La stratégie de l’entreprise consiste à vider progressivement les 11 immeubles qu’elle a récemment acquis dans la ville pour diviser les logements et construire des colivings à prix élevé. Selon le Sindicat de Llogateres et le Sindicat d’Habitatge de Gràcia, cette formule vise à contourner la réglementation des prix en louant à la chambre, transformant ainsi les logements en produits à forte rentabilité.
Un « marathon » de résistance de quartier

Pour éviter que Txema, puis les autres voisines, ne soient obligées de quitter leur logement, le quartier a organisé un calendrier de mobilisations qui rappelle les grandes résistances de Casa Orsola. Après les brigades d’information de ces derniers jours, le programme pour le week-end et le début de la semaine prochaine s’annonce chargé :
- Samedi : Distribution de tracts d’information dans les commerces locaux.
- Dimanche (12 h) : Atelier de fabrication de banderoles sur la Plaça del Sol.
- Mardi (19 h) : Défilé depuis la Plaça de la Vila qui se terminera par une soirée de résistance, des concerts et un campement devant l’entrée pour attendre l’aube de mercredi.
Les chiffres du « coliving » : business ou arnaque ?
Ce conflit met en lumière l’impact réel de ce modèle de logement. Les chiffres du Sindicat sont révélateurs : alors qu’un appartement à loyer modéré dans le quartier coûte environ 800 euros, la division en chambres permettra au fonds d’encaisser plus de 900 euros par chambre.

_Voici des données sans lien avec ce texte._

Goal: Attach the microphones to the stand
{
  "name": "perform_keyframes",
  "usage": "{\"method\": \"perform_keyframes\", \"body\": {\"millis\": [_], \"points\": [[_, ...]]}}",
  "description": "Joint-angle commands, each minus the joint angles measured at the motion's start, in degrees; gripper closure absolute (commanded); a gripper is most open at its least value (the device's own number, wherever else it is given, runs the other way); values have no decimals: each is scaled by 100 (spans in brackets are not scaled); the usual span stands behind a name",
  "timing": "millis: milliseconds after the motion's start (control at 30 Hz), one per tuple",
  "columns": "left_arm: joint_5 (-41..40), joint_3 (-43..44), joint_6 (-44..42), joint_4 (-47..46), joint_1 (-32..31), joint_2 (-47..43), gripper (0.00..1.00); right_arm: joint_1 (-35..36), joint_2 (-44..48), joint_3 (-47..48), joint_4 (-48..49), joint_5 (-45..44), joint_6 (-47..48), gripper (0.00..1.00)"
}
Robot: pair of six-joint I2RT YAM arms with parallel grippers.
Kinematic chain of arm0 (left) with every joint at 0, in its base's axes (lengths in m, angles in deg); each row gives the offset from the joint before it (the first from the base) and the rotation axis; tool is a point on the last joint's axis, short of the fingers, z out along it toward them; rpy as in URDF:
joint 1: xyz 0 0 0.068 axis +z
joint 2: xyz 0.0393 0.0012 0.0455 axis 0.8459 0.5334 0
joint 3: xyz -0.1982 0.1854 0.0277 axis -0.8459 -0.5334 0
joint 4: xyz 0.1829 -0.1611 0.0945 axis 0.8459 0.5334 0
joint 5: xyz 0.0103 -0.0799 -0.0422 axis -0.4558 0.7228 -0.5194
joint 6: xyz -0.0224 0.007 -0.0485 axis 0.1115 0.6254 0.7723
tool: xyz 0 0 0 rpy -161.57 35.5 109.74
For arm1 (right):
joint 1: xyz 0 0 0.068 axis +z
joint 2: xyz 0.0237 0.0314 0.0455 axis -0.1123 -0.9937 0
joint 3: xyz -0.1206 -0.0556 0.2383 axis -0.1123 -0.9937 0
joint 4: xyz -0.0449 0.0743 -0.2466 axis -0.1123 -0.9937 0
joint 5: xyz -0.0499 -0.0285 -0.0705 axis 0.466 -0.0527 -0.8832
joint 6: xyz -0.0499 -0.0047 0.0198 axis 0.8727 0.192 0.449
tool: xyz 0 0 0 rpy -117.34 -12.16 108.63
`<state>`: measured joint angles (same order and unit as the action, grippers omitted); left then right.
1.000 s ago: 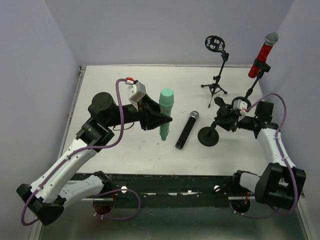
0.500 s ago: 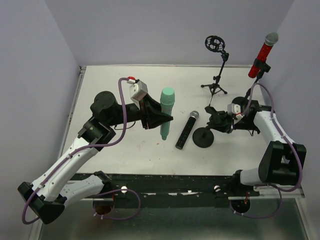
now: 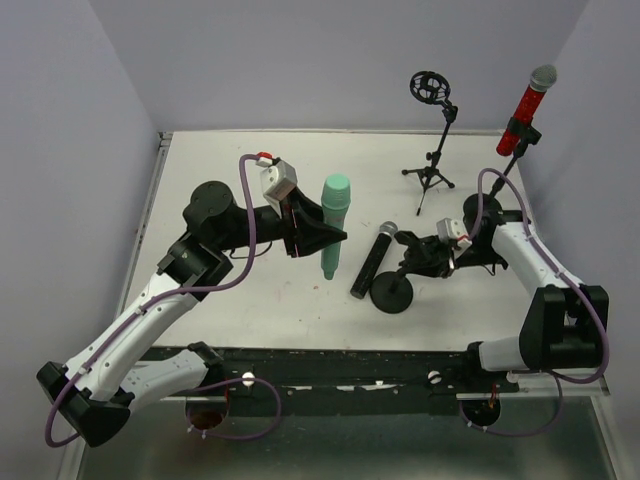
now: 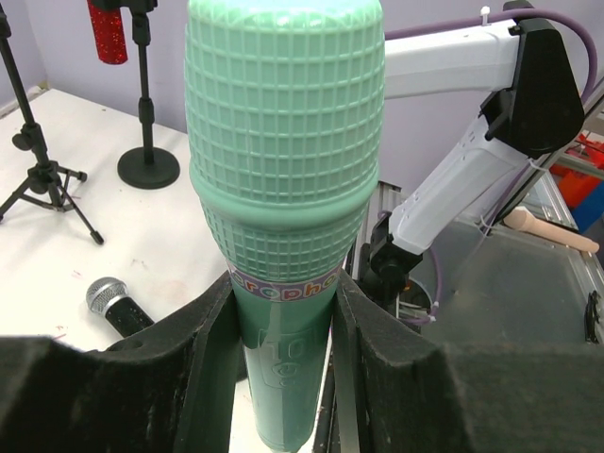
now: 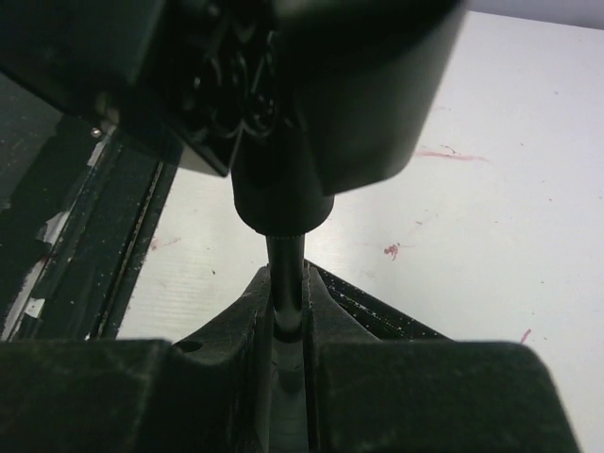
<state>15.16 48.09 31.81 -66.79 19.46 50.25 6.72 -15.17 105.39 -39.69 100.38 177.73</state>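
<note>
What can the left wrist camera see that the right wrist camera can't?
Only the left wrist view: the mint-green microphone held in the left end effector, the black microphone lying on the table, the red microphone up on a round-base stand, and a tripod stand.
Only the right wrist view: the right end effector clamped on a thin stand pole, under a blurry black fitting.
Both: the white table, and an end effector gripping something.

1. The low stand (image 3: 391, 293) sits on the table (image 3: 350, 150), before the tripod stand (image 3: 432, 172).
2. The lying microphone (image 3: 371, 261) rests front-left of the tripod stand.
3. The upright microphone (image 3: 331, 225) stands farther left of it.
4. The mounted microphone (image 3: 527, 108) sits right of it, atop the tall stand (image 3: 508, 165).
</note>
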Motion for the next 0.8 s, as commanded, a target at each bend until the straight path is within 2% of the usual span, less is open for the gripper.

Cette pratique va multiplier par six la rentabilité de l’immeuble, un phénomène que les associations de quartier désignent comme le principal moteur de l’expulsion massive des résidents des immeubles de la ville. L’objectif de la mobilisation sera clair : montrer que, face aux intérêts des fonds vautours, le tissu social de Gràcia aura encore son mot à dire.